Por João Bueno29 Jul,2026

A NFS-e Nacional é o padrão brasileiro criado para simplificar a emissão, a consulta e o armazenamento da nota fiscal de serviço eletrônica. Antes, cada prefeitura podia usar um sistema, um layout e regras operacionais diferentes. Para quem presta serviço em mais de uma cidade, isso tornava a rotina fiscal lenta, sujeita a erro e difícil de integrar com sistemas de gestão.

Com o modelo nacional, a nota passa a seguir um padrão único de dados e pode ser registrada no Ambiente de Dados Nacional (ADN). Isso não elimina a competência dos municípios sobre o ISS, mas reduz a fragmentação tecnológica e facilita a vida de MEIs, empresas do Simples Nacional e outros prestadores de serviço que precisam manter suas notas organizadas.

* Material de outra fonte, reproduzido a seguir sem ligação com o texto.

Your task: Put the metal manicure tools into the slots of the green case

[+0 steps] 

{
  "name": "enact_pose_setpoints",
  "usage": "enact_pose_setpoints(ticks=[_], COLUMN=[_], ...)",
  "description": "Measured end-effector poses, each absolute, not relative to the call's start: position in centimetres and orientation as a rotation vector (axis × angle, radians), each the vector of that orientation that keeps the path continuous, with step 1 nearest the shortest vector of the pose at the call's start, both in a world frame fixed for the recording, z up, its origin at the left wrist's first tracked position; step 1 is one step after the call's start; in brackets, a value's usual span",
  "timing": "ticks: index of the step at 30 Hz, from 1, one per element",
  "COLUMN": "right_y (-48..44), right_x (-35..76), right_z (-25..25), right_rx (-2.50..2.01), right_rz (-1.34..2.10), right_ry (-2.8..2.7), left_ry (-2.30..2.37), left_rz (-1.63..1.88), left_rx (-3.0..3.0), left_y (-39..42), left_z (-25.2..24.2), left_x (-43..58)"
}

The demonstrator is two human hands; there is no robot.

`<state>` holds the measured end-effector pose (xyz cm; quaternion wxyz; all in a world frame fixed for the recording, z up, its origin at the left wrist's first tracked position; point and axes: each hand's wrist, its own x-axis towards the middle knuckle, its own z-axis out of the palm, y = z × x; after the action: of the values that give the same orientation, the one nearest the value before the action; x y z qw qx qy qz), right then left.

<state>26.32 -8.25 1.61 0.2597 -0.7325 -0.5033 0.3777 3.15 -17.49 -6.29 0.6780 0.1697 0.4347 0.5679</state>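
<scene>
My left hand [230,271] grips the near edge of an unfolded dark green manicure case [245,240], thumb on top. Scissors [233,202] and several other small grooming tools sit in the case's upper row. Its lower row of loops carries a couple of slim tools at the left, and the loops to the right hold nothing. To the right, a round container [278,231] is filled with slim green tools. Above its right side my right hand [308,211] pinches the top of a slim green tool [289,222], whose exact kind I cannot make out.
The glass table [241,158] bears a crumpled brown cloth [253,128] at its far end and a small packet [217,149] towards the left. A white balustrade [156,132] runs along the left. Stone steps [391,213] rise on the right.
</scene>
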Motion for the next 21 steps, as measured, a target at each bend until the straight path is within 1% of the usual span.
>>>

Neste guia, você vai entender o que é a NFS-e Nacional, quem deve usar o sistema, como emitir uma nota pelo Portal Nacional, como consultar uma NFS-e já emitida, como baixar o XML e o que observar em casos de cancelamento, substituição e mudanças fiscais no Brasil.

O que é a NFS-e Nacional e como ela funciona?

A NFS-e Nacional é um modelo padronizado de nota fiscal de serviço eletrônica. Ela foi desenvolvida para unificar informações fiscais de prestação de serviços em um ambiente nacional, reduzindo a dependência de layouts municipais diferentes.

Na prática, a NFS-e continua relacionada ao ISS, imposto de competência municipal. A diferença é que o documento passa a seguir uma estrutura nacional de dados, permitindo que emissões, consultas e integrações sejam feitas de forma mais padronizada.

Isso é especialmente importante para empresas que prestam serviços em diferentes municípios, contadores que lidam com várias prefeituras e negócios digitais que precisam integrar documentos fiscais aos seus sistemas internos.

Quem deve utilizar a NFS-e Nacional?

O uso da NFS-e Nacional depende do tipo de contribuinte, do município e do sistema adotado pela prefeitura. O caso mais direto é o do MEI prestador de serviço: desde 1 de setembro de 2023, o microempreendedor individual deve emitir NFS-e pelo padrão nacional, usando o Emissor Nacional ou o aplicativo NFS-e Mobile, quando se tratar de prestação de serviços.

Para empresas do Simples Nacional, Lucro Presumido ou Lucro Real, a regra pode variar conforme a adesão e a forma de integração do município. Algumas prefeituras usam diretamente o Portal Nacional; outras mantêm sistema próprio, mas integram os dados ao Ambiente de Dados Nacional.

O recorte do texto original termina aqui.